Requirement
Leave the images aside and copy out the whole listing, exact to the word.
----------
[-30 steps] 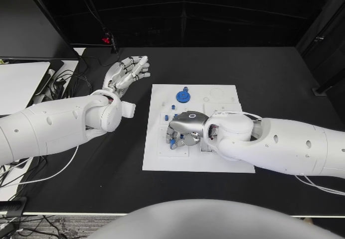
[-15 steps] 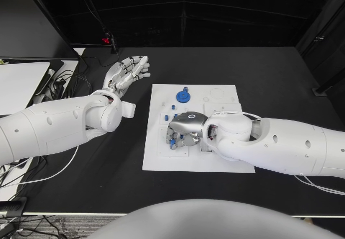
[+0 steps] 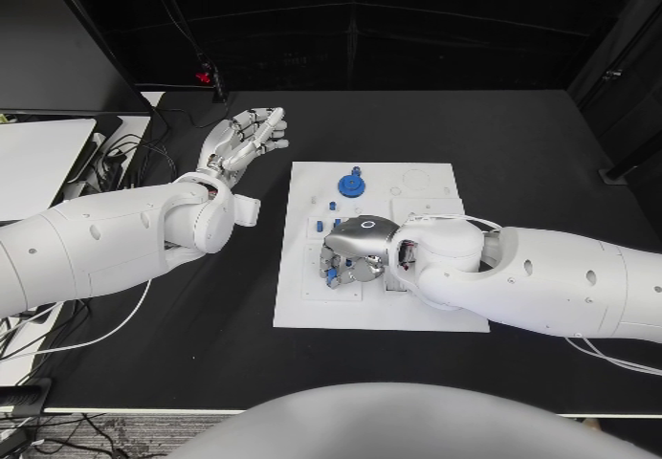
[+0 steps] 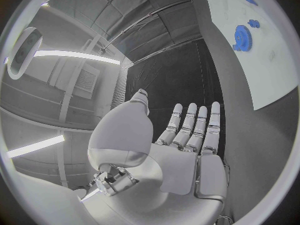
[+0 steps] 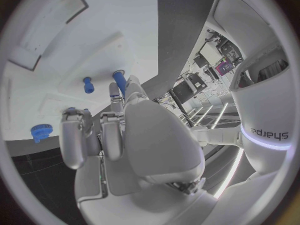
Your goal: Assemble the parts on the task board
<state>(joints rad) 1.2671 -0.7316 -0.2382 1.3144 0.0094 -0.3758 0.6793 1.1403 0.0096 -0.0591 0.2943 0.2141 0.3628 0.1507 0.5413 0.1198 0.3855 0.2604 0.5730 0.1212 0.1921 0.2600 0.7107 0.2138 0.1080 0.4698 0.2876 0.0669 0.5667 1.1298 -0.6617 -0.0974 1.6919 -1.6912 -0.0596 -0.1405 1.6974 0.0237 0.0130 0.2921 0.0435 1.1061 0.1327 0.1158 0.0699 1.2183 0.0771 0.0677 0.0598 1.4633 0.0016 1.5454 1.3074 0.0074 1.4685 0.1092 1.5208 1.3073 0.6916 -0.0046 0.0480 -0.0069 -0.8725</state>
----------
Output of the task
[-30 steps] 
[-15 steps] 
[+0 steps] 
[+0 steps] 
[+0 steps] 
Your goal: Assemble the parts on the task board
<state>(joints rad) 1.2671 -0.7316 -0.2382 1.3144 0.0094 -0.3758 0.6793 1.1403 0.0096 -0.0591 0.2943 0.2141 0.3628 0.1507 0.5413 0.1198 0.3855 0.2604 0.5730 0.1212 0.1921 0.2600 0.7107 0.2138 0.1080 0.4698 0.2876 0.0669 0.5667 1.1298 -0.6617 -0.0974 1.6919 -1.6912 -0.0596 -0.1405 1.6974 0.0237 0.0130 0.2921 0.0435 1.1061 0.1327 0.1158 0.0699 1.2183 0.0771 0.0677 0.0598 1.4633 0.0016 1.5454 1.3074 0.0074 1.4685 0.1092 1.5208 1.3073 0.6916 -0.0046 0.0480 -0.0069 -0.8725</state>

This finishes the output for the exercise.